*Directions for this task*
Would you copy out each line of the records below that includes the word "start"?

(Items from a dataset)
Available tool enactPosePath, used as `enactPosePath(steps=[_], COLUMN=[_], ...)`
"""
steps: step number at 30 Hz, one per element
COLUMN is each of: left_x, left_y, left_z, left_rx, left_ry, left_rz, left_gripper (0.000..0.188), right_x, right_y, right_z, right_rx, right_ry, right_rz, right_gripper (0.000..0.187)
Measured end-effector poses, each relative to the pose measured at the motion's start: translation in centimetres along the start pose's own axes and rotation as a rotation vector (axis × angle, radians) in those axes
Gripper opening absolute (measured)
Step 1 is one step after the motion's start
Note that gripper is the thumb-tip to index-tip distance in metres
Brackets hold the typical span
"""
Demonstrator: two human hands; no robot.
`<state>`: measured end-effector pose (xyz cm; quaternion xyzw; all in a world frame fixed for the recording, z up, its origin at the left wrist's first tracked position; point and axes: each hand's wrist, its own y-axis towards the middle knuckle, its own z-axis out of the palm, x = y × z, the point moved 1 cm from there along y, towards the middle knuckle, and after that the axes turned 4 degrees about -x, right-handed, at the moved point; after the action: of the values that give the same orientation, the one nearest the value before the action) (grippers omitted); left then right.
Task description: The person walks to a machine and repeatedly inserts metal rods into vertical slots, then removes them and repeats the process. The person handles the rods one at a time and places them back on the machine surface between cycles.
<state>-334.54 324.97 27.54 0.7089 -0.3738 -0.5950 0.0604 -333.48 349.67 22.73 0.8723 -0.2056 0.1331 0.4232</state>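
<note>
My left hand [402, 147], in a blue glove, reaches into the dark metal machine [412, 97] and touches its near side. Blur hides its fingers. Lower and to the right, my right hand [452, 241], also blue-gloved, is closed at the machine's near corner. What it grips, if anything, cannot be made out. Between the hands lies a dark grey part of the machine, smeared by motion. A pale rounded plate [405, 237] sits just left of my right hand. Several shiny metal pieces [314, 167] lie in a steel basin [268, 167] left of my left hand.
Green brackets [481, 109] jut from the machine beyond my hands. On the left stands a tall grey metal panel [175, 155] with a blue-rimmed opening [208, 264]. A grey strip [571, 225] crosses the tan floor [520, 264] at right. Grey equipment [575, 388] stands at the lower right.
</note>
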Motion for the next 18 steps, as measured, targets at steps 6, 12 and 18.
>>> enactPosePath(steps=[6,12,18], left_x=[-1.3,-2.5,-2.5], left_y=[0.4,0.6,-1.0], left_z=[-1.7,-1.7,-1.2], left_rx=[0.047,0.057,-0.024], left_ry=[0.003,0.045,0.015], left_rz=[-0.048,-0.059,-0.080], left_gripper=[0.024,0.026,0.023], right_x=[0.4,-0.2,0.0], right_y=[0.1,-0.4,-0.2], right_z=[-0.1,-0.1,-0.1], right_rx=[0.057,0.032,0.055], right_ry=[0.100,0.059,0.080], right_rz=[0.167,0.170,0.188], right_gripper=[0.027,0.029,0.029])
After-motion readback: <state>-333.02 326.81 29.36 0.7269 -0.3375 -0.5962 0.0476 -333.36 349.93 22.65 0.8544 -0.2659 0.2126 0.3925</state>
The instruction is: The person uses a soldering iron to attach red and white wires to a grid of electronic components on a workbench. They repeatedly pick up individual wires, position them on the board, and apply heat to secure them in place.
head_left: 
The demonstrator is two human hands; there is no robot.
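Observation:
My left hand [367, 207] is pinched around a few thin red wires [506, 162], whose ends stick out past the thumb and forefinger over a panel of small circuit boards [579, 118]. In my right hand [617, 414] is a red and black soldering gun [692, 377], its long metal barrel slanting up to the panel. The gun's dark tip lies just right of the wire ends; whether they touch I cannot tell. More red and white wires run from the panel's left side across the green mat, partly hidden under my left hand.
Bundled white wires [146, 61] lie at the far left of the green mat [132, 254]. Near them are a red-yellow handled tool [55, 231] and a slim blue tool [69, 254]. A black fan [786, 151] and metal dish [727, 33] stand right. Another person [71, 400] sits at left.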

*Problem solution*
Measured end-effector poses, each relative to the pose measured at the motion's start: translation in centimetres along the start pose's own axes and rotation as a rotation vector (axis × angle, radians) in those axes
Step 1 is one step after the motion's start

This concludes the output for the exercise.